Healthcare and Minnesota’s Housing Stability Budget

During the most recent Minnesota legislative session, Governor Walz signed the historic Minnesota Housing Stability Budget, which increases resources to address affordable housing by more than 10 times compared to any previous year. Amidst a worsening housing crisis in Minnesota, this is a win for housing advocates, built on at least 10 years of consistent educating and advocacy.

While housing advocates, developers, and communities celebrate and prepare for biggest distribution of new resources, healthcare organizations and other sectors experienced targeted industry wins for housing opportunities and expanded services.

Greater Minnesota Housing Fund (GMHF) and a coalition of hospitals and healthcare systems from across the state advocated for a Recuperative Care bill which was passed. Recuperative care provides housing and short-term care for people who are unhoused and not ill enough to remain in a hospital, yet too ill to recuperate on the streets. The new program will support the availability of recuperative care housing, and hopefully the creation of more beds that serve this critical need. GMFH’s Housing & Health Equity Fellows, representing six of the healthcare systems across the state, have expressed a need for more recuperative care beds to meet their hospital and emergency room needs.
The most exciting part is the use of Medicaid resources to pay for services, and state-only funds to align with the room and board rate to pay for recuperative housing. This is another critical connection indicating the powerful synergy between housing & healthcare. Department of Human Services (DHS) and stakeholders are now embarking to implement details by the January 1, 2024, effective date.

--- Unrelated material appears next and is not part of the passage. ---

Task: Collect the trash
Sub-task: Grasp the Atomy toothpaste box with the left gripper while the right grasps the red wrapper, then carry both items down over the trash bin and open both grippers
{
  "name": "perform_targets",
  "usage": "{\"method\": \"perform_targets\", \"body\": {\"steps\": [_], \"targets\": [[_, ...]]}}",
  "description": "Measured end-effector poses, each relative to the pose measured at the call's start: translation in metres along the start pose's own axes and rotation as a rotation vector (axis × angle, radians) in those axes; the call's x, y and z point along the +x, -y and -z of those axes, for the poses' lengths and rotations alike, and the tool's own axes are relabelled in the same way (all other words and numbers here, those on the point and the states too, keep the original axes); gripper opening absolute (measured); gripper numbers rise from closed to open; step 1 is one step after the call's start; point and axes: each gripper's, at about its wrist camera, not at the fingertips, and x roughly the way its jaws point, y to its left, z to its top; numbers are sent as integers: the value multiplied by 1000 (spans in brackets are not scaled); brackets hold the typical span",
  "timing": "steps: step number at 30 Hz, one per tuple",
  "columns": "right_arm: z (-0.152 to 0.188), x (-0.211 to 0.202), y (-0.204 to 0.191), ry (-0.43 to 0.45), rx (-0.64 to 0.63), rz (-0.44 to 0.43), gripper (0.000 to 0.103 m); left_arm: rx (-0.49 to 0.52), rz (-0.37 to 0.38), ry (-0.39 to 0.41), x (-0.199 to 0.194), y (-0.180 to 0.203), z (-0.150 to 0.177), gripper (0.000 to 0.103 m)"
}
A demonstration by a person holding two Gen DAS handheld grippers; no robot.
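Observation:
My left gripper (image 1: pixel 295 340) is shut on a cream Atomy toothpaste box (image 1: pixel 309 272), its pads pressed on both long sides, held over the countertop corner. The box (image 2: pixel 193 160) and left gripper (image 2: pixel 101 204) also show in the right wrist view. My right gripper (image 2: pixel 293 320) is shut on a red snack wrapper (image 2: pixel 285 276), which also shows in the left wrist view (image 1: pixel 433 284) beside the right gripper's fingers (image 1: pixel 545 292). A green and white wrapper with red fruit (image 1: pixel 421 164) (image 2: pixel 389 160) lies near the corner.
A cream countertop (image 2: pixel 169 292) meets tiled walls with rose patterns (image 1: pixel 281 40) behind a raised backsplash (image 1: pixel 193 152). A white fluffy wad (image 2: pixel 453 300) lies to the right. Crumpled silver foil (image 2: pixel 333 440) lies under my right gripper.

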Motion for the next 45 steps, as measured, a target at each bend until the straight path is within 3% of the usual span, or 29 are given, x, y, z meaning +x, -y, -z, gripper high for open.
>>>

Research shows that people who are unhoused and participate in recuperative care programs are 50% less likely to be readmitted to a hospital at three months and twelve months post-hospital discharge. Centers for Medicare & Medicaid Services (CMS) supported research, including Hennepin County, found the total Medicaid payment per enrollee/month decreased by 24% post recuperative care.
A critical part of the legislation calls for a bundled payment system to set defined services for hospitalization prevention. Continued advocacy remains important for promoting a simple and reliable regulatory framework which expands a network of additional recuperative care beds. In addition to incentivizing the creation of new units, the reimbursement process must be reliable to the point that its availability can be used to underwrite property for financing.

In the case of Housing Stabilization Services, the other Medicaid waiver program, this was not the case. Housing organizations that develop and/or provide services which are eligible for reimbursement have not been able to take advantage of the program, given the complicated process to bill, including billing in 15 minutes time increments. There are other states that have used bundled billing or stipend like monthly or quarterly payments that allow for much greater utilization.
Building a Medicaid reimbursement model for the Recuperative Care Program, that meets the simple and reliable standard, would lead the way for much needed further reform in the Housing Stabilization Services program.

Increased transformative change and innovation in Medicaid resources use, to support more housing & health connected opportunities, will be more efficient and offer cost savings to communities and healthcare providers – setting up a win-win-win scenario for people, providers, and community.